In cash, he revealed that these journeys would have collectively cost him $2.44 million.
For years, he has been a member of the airline’s secretive Global Services club, which travelers are invited to join once they have notched up four million flying miles.
He has his own special check-in station, with a back door to the front of the security queue, as well as VIP airport lounges, which provide free fine dining, spa treatments and even sleeping quarters.
Stuker could even have someone to carry his bags if he wanted, but says that makes him feel like an invalid.
He has a special phone number to contact the airline if anything goes wrong, but they monitor his journeys anyway. Sometimes, he is picked up or dropped off on the runway in a luxury, chauffeured car so that he doesn’t miss flights.
His all-black, titanium frequent-flyer card is unique, but he rarely has to show it as everyone tends to know who he is.
Some wives might have something to say about a husband and father who chooses to spend so much time away – indeed, he has been attacked by airline ‘trolls.’

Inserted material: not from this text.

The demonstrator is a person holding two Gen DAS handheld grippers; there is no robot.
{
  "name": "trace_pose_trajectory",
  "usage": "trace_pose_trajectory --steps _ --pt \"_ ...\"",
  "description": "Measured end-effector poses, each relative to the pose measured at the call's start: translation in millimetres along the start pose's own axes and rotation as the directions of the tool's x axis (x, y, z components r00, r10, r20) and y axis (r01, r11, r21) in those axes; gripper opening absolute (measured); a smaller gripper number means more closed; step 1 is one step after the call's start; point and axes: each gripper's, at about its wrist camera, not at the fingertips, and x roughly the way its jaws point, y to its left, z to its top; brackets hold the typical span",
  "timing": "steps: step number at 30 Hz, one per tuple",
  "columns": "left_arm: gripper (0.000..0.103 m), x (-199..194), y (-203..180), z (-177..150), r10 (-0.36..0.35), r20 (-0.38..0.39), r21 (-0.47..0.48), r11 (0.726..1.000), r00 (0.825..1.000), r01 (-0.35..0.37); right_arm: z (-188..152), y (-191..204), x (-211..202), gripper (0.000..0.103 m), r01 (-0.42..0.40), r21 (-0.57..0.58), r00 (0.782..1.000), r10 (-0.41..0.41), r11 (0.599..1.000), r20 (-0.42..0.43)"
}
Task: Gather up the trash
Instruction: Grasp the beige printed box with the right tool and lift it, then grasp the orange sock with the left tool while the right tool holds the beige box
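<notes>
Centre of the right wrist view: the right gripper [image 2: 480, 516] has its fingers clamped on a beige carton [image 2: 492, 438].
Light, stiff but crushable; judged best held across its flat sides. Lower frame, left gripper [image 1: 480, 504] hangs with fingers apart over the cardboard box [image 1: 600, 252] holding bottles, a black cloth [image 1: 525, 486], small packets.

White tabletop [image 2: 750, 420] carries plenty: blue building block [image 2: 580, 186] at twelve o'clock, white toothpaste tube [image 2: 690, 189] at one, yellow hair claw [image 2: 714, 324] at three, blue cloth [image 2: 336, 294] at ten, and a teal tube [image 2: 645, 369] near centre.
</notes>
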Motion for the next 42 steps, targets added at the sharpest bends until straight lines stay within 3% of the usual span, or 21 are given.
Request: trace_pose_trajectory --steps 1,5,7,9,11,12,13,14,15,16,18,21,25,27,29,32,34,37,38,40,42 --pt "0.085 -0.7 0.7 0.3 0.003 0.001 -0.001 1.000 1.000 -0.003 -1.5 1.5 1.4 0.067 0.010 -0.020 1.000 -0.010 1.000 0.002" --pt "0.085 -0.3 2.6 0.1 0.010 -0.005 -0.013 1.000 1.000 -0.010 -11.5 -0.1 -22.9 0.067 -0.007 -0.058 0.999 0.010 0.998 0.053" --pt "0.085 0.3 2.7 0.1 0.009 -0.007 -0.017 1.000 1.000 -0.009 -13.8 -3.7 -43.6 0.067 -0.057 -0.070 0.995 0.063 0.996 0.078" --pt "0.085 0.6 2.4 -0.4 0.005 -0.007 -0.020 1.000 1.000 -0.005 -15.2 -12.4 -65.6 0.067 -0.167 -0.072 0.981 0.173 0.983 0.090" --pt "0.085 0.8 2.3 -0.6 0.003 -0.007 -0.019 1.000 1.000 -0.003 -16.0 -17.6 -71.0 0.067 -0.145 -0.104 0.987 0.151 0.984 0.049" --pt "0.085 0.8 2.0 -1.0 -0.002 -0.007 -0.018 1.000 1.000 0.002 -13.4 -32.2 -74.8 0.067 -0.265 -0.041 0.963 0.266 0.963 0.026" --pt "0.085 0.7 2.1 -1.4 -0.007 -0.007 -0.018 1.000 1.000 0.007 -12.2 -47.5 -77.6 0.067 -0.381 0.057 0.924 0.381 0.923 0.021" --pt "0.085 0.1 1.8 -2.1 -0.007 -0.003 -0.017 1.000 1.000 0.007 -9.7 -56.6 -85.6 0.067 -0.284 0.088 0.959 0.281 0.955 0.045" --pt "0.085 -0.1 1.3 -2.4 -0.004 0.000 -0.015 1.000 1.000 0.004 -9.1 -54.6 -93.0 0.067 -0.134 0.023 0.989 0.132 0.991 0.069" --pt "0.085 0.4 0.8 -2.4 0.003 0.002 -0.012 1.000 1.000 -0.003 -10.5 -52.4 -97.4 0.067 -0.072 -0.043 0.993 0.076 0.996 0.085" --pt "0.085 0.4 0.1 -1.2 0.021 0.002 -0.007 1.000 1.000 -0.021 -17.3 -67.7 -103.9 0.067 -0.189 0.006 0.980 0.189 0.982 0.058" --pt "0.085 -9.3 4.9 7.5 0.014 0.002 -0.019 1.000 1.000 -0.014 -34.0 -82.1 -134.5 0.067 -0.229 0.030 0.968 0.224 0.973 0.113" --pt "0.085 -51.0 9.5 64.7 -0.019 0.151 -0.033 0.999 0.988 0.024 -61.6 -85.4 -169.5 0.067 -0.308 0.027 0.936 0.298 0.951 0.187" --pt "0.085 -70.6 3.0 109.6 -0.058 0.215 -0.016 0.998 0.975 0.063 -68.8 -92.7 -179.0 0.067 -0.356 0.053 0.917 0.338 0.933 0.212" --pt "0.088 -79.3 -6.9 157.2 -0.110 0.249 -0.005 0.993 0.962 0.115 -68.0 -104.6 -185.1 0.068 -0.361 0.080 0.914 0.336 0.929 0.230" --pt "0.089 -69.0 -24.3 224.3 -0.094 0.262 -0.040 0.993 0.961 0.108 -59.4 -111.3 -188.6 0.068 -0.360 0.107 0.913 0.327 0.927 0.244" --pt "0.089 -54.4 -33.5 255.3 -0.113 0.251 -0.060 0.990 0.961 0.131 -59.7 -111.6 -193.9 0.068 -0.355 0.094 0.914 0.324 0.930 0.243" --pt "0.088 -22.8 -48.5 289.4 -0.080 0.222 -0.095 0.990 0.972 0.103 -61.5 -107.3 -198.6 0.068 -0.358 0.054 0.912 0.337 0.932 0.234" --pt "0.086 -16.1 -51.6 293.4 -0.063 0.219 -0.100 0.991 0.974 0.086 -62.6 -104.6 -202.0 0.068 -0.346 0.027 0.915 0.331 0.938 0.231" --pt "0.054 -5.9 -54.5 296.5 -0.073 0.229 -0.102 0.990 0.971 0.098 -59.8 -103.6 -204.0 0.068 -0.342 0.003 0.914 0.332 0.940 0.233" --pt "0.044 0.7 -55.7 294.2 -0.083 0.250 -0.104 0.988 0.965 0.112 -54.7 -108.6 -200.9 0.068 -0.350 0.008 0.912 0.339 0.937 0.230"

They are just ‘jealous,’ he previously said.
“I would put my relationship with my wife against any couple in the world – totally in love,” the 69-year-old added.
Stuker gets away with it because his school teacher’s wife, Darlene, adores flying almost as much as he does.
They have flown millions of miles together and they once zipped over to London for a weekend to celebrate their wedding anniversary.
Summing up what travel means to him, Stuker said on his flight celebrating the 20-million-mile mark: ‘At the end of the day, it’s not about the places I go, it’s about the people I meet.’